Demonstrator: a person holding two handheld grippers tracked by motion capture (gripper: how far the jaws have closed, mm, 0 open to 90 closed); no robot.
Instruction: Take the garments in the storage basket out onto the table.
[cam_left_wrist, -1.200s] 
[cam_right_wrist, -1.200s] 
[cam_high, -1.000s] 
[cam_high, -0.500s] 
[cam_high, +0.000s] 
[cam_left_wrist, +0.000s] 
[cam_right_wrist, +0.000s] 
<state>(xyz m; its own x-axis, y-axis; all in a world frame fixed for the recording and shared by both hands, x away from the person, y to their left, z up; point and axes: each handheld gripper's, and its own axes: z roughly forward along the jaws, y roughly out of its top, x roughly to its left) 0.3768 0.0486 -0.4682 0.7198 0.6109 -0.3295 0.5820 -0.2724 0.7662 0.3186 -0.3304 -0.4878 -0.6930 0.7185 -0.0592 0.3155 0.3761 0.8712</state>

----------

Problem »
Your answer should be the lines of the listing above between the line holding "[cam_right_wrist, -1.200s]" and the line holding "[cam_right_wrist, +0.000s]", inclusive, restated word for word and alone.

Result of this task »
[cam_right_wrist, -1.200s] 
[cam_high, -1.000s] 
[cam_high, -0.500s] 
[cam_high, +0.000s] 
[cam_left_wrist, +0.000s] 
[cam_right_wrist, +0.000s] 

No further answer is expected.